The Tigers are set to select the contract of left-hander Blaine Hardy from Triple-A Toledo prior to tonight’s game, reports Anthony Fenech of the Detroit Free Press (via Twitter). Detroit outrighted the 31-year-old southpaw late in Spring Training, but his absence from the 40-man roster will only last for about a total of six weeks, it seems.
Hardy, a regular in the Detroit relief corps over the past four seasons, notched an even 3.00 ERA with 7.6 K/9 against 2.9 BB/9 in 126 innings out of the Detroit ’pen from 2014-16 before stumbling in 2017. Last year proved to be the most difficult season of his career, as Hardy limped to a 5.94 ERA and served up seven homers in just 33 1/3 innings of work.
Over the winter, there was talk of Hardy hoping for an opportunity to stretch out as a starter, and the Tigers have granted him that wish at the minor league level. Hardy’s first three appearances of the season were in short relief, but he’s since been stretched out over the course of four starts. The results are actually quite intriguing.

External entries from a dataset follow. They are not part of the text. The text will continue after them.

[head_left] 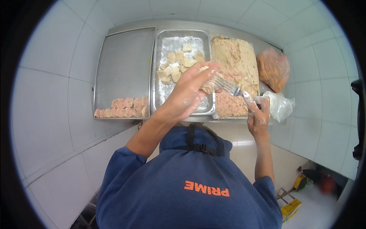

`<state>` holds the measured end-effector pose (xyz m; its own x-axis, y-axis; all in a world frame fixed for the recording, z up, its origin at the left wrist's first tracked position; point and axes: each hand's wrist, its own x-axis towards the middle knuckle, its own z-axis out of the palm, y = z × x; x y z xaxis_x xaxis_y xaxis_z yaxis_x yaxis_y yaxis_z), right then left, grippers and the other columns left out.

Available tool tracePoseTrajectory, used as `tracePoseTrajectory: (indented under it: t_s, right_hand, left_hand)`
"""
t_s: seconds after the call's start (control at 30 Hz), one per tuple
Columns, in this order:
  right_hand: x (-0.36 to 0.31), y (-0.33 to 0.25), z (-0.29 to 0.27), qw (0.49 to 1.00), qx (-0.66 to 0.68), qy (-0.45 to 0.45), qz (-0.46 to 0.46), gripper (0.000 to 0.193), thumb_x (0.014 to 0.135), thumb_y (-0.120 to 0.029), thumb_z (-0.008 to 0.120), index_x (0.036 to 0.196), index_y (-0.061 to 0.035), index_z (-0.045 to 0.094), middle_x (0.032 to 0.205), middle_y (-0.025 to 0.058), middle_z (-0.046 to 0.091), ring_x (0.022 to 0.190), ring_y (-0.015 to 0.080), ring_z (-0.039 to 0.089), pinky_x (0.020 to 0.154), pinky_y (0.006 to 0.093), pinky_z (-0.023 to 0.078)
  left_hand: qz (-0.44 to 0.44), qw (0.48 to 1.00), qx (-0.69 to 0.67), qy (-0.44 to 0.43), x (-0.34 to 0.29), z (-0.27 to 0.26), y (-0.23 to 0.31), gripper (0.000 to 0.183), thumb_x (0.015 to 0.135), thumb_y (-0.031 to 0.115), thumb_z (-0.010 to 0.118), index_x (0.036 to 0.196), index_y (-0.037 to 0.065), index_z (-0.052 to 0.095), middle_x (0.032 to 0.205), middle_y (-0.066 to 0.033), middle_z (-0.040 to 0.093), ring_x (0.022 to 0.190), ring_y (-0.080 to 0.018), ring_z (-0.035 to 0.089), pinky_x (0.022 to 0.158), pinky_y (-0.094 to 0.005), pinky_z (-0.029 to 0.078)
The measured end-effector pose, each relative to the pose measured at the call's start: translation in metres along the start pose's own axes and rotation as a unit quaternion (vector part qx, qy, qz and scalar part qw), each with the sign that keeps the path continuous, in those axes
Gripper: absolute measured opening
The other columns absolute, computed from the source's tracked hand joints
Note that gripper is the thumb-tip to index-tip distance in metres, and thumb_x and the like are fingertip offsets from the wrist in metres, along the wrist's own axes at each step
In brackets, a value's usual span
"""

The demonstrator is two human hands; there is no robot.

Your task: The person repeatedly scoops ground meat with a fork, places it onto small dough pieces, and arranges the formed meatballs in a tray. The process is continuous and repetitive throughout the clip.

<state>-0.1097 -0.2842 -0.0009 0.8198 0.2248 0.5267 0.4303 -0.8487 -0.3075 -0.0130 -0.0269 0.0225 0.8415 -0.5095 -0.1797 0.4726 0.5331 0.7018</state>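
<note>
My left hand (pixel 187 89) is closed around a pale, soft piece (pixel 207 87) in its fingers, over the middle tray. In my right hand (pixel 260 116), dusted with white powder, is a metal fork (pixel 228 86); its head touches or nearly touches the held piece. Below the left hand, the steel tray (pixel 155 76) holds pale tofu-like blocks (pixel 175 65) on white powder. To the right, a tray of pinkish ground-meat paste (pixel 234 61) lies under the fork and right hand. The left fingers hide part of the piece.
At the left, a shallow metal tray (pixel 122 61) has rows of meat-filled pieces (pixel 127 108) along its near edge. An orange-filled plastic bag (pixel 273 68) and a white plastic bag (pixel 278 106) lie at the right end. Tiled walls (pixel 45 95) surround the counter.
</note>
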Motion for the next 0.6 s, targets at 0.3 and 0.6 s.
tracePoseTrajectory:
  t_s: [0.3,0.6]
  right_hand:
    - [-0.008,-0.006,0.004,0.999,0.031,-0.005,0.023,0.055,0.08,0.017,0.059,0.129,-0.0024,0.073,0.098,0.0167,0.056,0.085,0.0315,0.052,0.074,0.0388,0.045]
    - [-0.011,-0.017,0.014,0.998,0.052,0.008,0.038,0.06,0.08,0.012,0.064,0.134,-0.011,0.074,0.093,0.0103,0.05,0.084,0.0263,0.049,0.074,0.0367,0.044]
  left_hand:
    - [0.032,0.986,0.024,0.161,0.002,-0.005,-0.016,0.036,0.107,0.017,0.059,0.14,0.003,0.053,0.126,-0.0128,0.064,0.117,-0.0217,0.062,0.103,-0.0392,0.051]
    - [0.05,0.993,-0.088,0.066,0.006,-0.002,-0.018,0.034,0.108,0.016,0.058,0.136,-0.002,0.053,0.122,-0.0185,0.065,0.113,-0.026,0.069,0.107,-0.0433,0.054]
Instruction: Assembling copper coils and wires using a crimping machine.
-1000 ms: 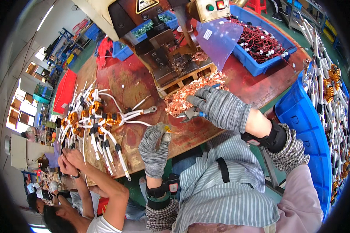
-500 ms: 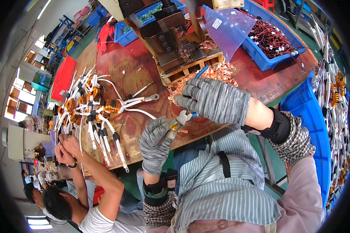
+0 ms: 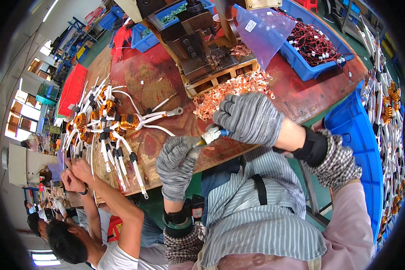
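Note:
Both my hands wear grey knitted gloves and meet over the front edge of the worktable. My right hand (image 3: 249,118) is closed around blue-handled pliers (image 3: 224,132), whose pale metal head points toward my left hand. My left hand (image 3: 177,164) is closed, thumb and fingers pinched at the tool's head. A small yellow patch shows at its fingertips, but what it pinches is mostly hidden. Just beyond my right hand lies a heap of copper terminals (image 3: 234,90). Left of my hands rest copper-wound coils (image 3: 128,121) with white leads and ring terminals.
A dark metal press (image 3: 195,51) stands on a wooden pallet (image 3: 222,78) behind the copper heap. A blue bin (image 3: 319,69) of red-black wires sits far right, another blue bin (image 3: 357,148) close by my right arm. A co-worker's hands (image 3: 76,173) work at the table's left.
My right fingers have closed in, and the blue handle that stuck up above them no longer shows. My left hand has shifted slightly left. The copper bit below the tool's head is out of sight.

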`<state>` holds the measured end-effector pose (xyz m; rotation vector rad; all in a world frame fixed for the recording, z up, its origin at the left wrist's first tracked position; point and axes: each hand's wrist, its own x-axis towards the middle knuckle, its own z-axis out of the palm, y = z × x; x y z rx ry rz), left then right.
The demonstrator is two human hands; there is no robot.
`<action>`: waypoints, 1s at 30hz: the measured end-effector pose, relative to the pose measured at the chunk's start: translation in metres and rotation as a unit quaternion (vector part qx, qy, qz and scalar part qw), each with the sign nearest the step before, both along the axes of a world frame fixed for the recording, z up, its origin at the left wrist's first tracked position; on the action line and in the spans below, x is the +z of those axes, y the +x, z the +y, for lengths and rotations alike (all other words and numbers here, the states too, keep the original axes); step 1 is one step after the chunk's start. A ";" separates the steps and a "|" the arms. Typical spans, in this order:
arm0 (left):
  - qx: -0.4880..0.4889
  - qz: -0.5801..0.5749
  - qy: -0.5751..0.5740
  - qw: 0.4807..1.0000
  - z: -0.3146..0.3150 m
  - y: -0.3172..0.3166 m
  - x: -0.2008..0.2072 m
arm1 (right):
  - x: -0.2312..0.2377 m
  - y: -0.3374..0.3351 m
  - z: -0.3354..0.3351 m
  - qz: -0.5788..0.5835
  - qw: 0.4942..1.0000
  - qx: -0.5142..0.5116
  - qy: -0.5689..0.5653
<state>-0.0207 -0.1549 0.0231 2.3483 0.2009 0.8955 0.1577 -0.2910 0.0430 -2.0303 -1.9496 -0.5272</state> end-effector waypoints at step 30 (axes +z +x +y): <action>-0.054 0.026 0.108 0.992 0.002 -0.006 -0.004 | 0.000 -0.006 -0.005 -0.057 0.996 0.073 -0.013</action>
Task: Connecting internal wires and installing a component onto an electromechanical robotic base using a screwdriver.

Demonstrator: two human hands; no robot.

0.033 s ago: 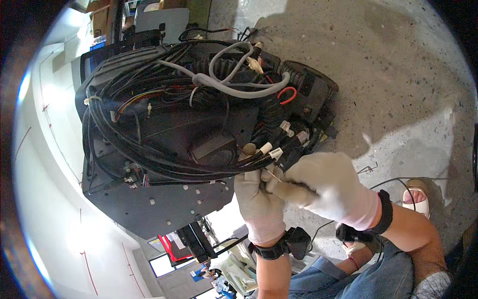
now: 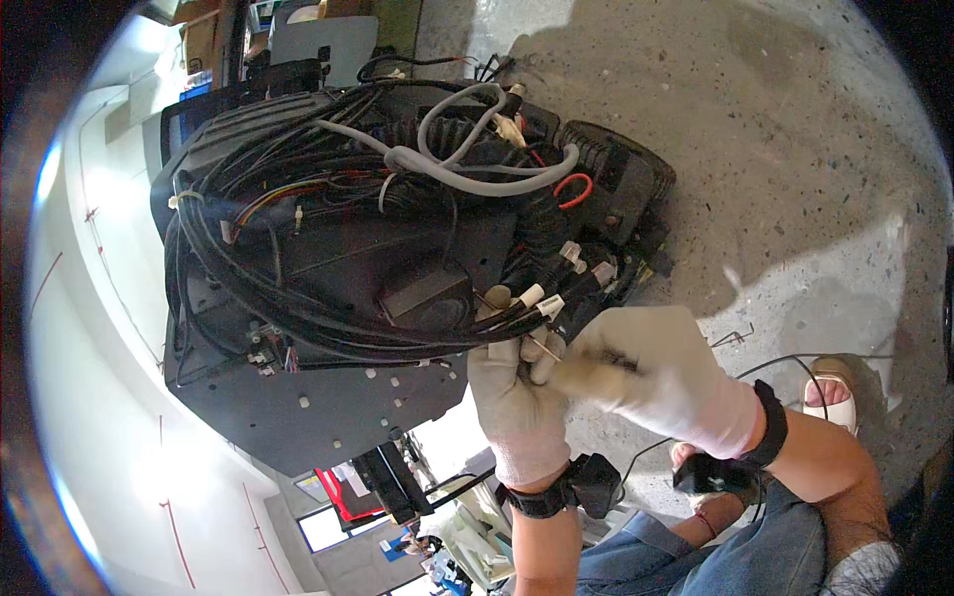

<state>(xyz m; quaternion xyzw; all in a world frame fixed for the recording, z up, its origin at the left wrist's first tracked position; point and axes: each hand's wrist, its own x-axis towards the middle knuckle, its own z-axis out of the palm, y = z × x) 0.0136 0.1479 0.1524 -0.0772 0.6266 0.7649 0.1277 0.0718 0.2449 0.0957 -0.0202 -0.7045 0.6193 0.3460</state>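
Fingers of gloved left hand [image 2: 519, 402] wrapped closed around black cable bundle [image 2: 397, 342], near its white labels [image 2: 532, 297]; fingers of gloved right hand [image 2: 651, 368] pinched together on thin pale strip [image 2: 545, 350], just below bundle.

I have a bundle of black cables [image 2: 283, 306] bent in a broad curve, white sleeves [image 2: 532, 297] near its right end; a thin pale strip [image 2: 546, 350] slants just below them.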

Hardy went 3 1/3 innings in his first outing, jumped to five innings in his second start, six in his third and seven in his fourth and final start before being brought back to the Majors. More impressive, however, is the fact that he’s allowed just two earned runs over the life of those four starts and has averaged well north of a strikeout per inning. Hardy has a sparkling 0.84 ERA and a 25-to-4 K/BB ratio in 21 1/3 innings out of the Triple-A rotation, highlighted by a seven-inning, five-hit gem in which he allowed just one run and racked up 10 strikeouts without issuing a walk.
It’s a tiny sample, to be sure, but for a lefty specialist who struggled to a near-6.00 ERA in his most recent run at the big league level, the results are somewhat astounding. At present, Detroit is running Michael Fulmer, Francisco Liriano, Matthew Boyd, Mike Fiers and Jordan Zimmermann out in the rotation, but Hardy brings a definite level of intrigue to a largely uninspiring mix of arms. There’s little reason not to give him a look in the Majors to see if he can sustain any of his surprising success at the Triple-A level — especially for a rebuilding team whose already paper-thin pitching depth took a notable hit with the news that Daniel Norris will be out for up to 12 weeks.